She Who is Loved

I suppose it’s inevitable, this intense admiration for one’s own and only child. Still, I’m amazed at how often I think about her. I am unable to find fault with her; even her transgressions are endearing. Any hint of meanness or selfishness I chalk up to the influence of her peers. Stubbornness or laziness I assign to heredity. Her words are profound, her art inspired, her singing–well, I do love her.

To each devoted parent this must occur. I remember one day, picking her up from her elementary school, standing self-consciously by the little benches on the sidewalk, as a sea of children emerged to find their way home. They all looked alike, a school of fish with backpacks, until this bright face emerged from the shoal–I spotted her the instant she came through the door. I heard her excited voice, “There’s my daddy,” yelled at her crouching teacher as she ran through the little crowd, a starlet in sharp focus shouldering through the extras, the “other children.”

She is a diamond in a wall of coal, Venus at the fall of night. She brightens the world as she walks through it; she defines the world as she discovers it. She peoples the world with smiling creatures who want harmony, safe adventures, and limitless love.

I’ve lived in two worlds now: the one before her, and the one after. The first moment I held her, I felt the world change. I saw everything in it take on a new bright aspect. The new world was in her bewildered face. The sun rose on it and spread its light on it and then I could see.

And it just happens that at the moment I’m reading George Eliot’s Silas Marner. In a passage I read today the miser Silas comes to recognize his gift. His hoarded gold has been stolen, and in its place an orphan child has wandered into his cabin, and he has claimed the child.

“The gold had kept his thoughts in an ever-repeated circle, leading to nothing beyond itself; but Eppie was an object compacted of changes and hopes that forced his thoughts onward, and carried them far away from their old eager pacing towards the same blank limit — carried them away to the new things that would come with the coming years, when Eppie would have learned to understand how her father Silas cared for her; and made him look for images of that time in the ties and charities that bound together the families of his neighbours.

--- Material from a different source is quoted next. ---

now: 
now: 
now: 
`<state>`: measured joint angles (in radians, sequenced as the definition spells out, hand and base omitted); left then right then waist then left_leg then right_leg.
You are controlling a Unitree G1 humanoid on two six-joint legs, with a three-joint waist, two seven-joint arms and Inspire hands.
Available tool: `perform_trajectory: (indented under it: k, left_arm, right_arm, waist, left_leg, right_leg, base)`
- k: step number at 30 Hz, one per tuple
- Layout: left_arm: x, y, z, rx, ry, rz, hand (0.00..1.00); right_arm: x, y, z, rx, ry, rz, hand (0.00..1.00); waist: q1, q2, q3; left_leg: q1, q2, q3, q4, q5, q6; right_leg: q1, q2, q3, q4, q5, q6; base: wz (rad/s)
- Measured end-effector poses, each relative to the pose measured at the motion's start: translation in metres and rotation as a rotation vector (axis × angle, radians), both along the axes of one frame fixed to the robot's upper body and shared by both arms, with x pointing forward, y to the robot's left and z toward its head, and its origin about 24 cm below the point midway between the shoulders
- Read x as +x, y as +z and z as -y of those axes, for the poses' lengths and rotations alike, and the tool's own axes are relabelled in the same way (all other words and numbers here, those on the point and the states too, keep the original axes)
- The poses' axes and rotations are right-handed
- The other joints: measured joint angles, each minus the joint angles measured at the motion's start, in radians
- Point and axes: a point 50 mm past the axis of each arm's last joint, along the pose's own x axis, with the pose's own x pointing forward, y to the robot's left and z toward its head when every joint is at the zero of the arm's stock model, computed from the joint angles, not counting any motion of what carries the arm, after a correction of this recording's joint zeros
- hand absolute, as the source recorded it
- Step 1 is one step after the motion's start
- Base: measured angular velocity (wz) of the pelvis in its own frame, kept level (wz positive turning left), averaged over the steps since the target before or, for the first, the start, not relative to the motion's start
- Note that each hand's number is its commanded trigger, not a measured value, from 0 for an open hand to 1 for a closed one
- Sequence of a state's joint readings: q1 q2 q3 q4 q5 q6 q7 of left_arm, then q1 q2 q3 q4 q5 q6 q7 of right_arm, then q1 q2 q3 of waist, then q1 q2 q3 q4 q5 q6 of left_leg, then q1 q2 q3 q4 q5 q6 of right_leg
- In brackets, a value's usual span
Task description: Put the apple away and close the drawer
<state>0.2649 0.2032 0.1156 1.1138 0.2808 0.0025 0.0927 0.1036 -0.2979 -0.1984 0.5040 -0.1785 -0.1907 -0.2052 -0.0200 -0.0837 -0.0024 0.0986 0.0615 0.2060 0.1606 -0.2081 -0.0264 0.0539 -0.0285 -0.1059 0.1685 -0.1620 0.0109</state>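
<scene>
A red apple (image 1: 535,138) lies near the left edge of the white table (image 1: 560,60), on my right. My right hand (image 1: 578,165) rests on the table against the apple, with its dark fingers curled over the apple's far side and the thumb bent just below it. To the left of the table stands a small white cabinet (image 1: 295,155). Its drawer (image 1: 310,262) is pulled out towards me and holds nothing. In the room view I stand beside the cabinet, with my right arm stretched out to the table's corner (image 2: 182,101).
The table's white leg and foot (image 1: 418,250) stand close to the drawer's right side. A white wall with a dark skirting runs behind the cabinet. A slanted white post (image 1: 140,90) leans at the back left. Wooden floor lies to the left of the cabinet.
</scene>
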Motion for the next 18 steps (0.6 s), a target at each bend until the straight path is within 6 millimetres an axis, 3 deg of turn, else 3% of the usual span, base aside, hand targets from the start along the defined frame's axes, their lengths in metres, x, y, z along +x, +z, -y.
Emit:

The gold had asked that he should sit weaving longer and longer, deafened and blinded more and more to all things except the monotony of his loom and the repetition of his web; but Eppie called him away from his weaving, and made him think all its pauses a holiday, re-awakening his senses with her fresh life, even to the old winter-flies that came crawling forth in the early spring sunshine, and warming him into joy because she had joy.”

And so it is with me.

What to do…what to do

This is the first day. This is today. I’ve been sitting on this site for a while, not willing to start. I’m not sure why, but today is the day.

So here I am — I’m at work, on my lunch hour, sitting in front of my Dell. I’m 40. I’m reasonably happy. My wife is a poet and an English professor, and my 5-year-old is a prop comic. My dog is a German Shorthair of immense loyalty and an iconoclastic nature. It’s been raining. I just remodeled my basement by myself. I enjoy a beer in the evening. My heroes at the moment and in no particular order are George Orwell, Johnny Cash, George Eliot, Matt Groening, John Lennon, Billy Wilder, Shakespeare, Graham Greene, Thomas Hardy, Joseph Conrad, Jane Austen, Vladimir Nabokov, Frank Lloyd Wright, Charles Eames and Stanley Kubrick.

Yes, Jane Austen.

Like my dog, I have no fear of being labeled.

The daunting part here is deciding where to begin. The dimensions of hyperspace are such that I could, as some do, try to put my whole life out here. Transfer my personality onto the network, as it were. But that does seem like just a bit too much work.

The accepted idea is to offer something of value, thus generating traffic to my humble spot on the web and a measure of fame for the Iconoclastic Dog. I’ve enjoyed personal sites devoted to mullet spotting, 70s design nightmares and the fascinating world of mesh caps. They get themselves on Yahoo Picks, generate real traffic, then of course try to sell ad space. But that  approach seems a bit too mercantile for me. To be honest, I don’t really care if anyone visits the site.  And to be brutally honest, I don’t really have an abiding interest in anything in particular, unless you count living.

That would seem to be a real stumbling block to a web spinner, this lack of interest in all things temporal and physical. But it’s true, and maybe it should guide my approach. I am a huge fan of books, music and art of all kinds, as the buttons up there should attest. But that’s not a “niche,” is it? That’s not something unique for the Internet consumer to consume. I’ll bet you like books, music and art too.

Maybe I’ll just do a topic for the day. This day, of course, is the fist day, so it doesn’t count. Just getting comfortable.

So I’ll think about it. I have a lot to build here. I’m going to log it all — the hopes, the dreams, the laughter and yes, the tears — but also I want to build the Books and Music sites just for me. This will be nothing grander than a catalogue of what I like. But I just think it will be fun to get it all together. There it will be, all in one place, a museum of greatness according to my taste.

And no one to tell me how it should be done.